Google's Site Reliability Engineering (SRE) team is at the forefront of maintaining and optimizing the company's massive distributed systems. This role combines software and systems engineering to ensure Google Cloud's services maintain reliability and uptime while constantly improving performance. As a Senior SRE, you'll tackle unique scaling challenges while leveraging your expertise in coding, algorithms, and system design.
The position offers an opportunity to work with Google Cloud's infrastructure, where you'll be responsible for the entire service lifecycle - from design and deployment to operation and refinement. You'll be part of a team that values diversity, intellectual curiosity, and problem-solving in a blame-free environment. The role involves both maintaining existing systems and building new infrastructure through automation.
You'll join the Technical Infrastructure team, which is fundamental to Google's product portfolio. The team takes pride in being the "engineers' engineers," focusing on maintaining data centers, developing next-generation platforms, and ensuring optimal network performance. This role requires a strong background in distributed systems, with opportunities to lead projects and provide technical direction.

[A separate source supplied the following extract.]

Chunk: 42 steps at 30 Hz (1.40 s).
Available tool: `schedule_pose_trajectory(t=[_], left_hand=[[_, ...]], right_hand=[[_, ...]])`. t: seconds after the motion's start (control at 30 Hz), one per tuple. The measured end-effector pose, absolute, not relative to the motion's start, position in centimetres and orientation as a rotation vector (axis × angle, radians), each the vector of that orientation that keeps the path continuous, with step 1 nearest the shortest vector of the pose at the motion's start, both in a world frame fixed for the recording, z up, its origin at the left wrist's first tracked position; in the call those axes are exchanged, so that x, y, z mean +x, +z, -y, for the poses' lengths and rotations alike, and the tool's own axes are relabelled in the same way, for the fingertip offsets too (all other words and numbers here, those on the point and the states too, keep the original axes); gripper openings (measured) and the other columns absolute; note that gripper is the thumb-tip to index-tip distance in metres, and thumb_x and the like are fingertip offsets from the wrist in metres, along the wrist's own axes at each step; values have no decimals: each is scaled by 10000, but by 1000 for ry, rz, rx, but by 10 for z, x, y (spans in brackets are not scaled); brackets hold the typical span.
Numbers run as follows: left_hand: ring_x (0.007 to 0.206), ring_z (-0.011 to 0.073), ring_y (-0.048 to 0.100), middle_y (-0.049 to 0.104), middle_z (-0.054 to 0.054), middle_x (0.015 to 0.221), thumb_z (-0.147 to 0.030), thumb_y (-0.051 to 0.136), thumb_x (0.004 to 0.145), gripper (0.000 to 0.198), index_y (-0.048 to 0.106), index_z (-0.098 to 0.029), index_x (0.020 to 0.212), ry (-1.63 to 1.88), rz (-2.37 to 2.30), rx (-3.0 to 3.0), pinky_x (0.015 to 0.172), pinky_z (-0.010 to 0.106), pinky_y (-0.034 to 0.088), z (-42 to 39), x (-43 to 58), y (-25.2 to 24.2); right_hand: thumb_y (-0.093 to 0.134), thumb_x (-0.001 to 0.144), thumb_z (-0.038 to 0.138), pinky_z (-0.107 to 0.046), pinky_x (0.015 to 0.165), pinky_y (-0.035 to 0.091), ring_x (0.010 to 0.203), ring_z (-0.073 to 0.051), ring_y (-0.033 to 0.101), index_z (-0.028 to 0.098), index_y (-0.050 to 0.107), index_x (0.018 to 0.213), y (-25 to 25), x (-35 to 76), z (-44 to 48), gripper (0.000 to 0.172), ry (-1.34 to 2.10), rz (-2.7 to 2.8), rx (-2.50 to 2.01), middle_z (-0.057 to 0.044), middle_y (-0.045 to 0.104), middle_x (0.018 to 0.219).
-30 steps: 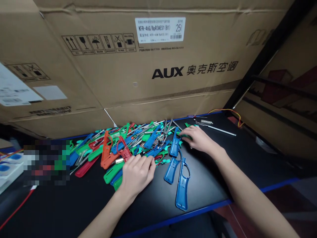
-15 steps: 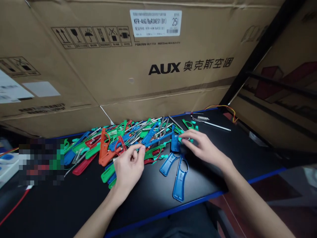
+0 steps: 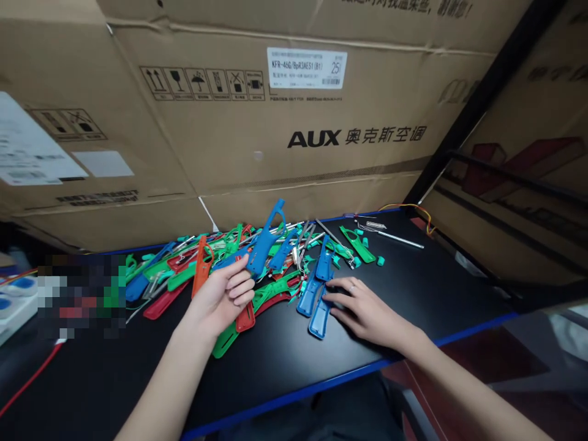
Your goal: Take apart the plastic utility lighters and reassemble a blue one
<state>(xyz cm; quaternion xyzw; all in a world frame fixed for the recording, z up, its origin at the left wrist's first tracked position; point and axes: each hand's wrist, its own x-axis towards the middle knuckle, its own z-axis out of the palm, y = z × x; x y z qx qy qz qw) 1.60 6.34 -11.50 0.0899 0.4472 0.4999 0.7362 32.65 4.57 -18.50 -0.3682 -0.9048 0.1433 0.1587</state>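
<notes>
My left hand (image 3: 223,295) is closed round a blue plastic handle piece (image 3: 267,236) and holds it tilted up above a pile of blue, green, red and orange plastic handle pieces (image 3: 184,272) mixed with metal rods. My right hand (image 3: 356,308) lies low on the black table (image 3: 285,361), its fingers curled over the near end of another blue handle piece (image 3: 320,312). A second blue piece (image 3: 306,295) lies right beside that one. A green piece (image 3: 357,244) rests apart at the pile's right edge.
Large AUX cardboard boxes (image 3: 275,122) stand right behind the pile. A metal rod (image 3: 399,239) and red-yellow wires (image 3: 413,211) lie at the back right. A black frame post (image 3: 478,104) rises at right. A white item (image 3: 13,303) sits at far left.
My left hand has lifted a blue handle piece out of the pile. My right hand left the green piece and came down toward me onto a blue piece on the table.
</notes>
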Motion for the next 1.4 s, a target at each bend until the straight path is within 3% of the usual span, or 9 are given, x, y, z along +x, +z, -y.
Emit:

The ideal candidate will have extensive experience with software development, data structures, and algorithms, combined with a proven track record in designing and troubleshooting large-scale distributed systems. You'll work in a collaborative environment that encourages self-direction while providing support and mentorship for continuous learning and growth.
This position offers the chance to impact millions of users worldwide while working with cutting-edge technology and some of the industry's brightest minds. You'll be instrumental in ensuring Google's services remain reliable, scalable, and efficient, while contributing to the evolution of one of the world's most sophisticated technical infrastructures.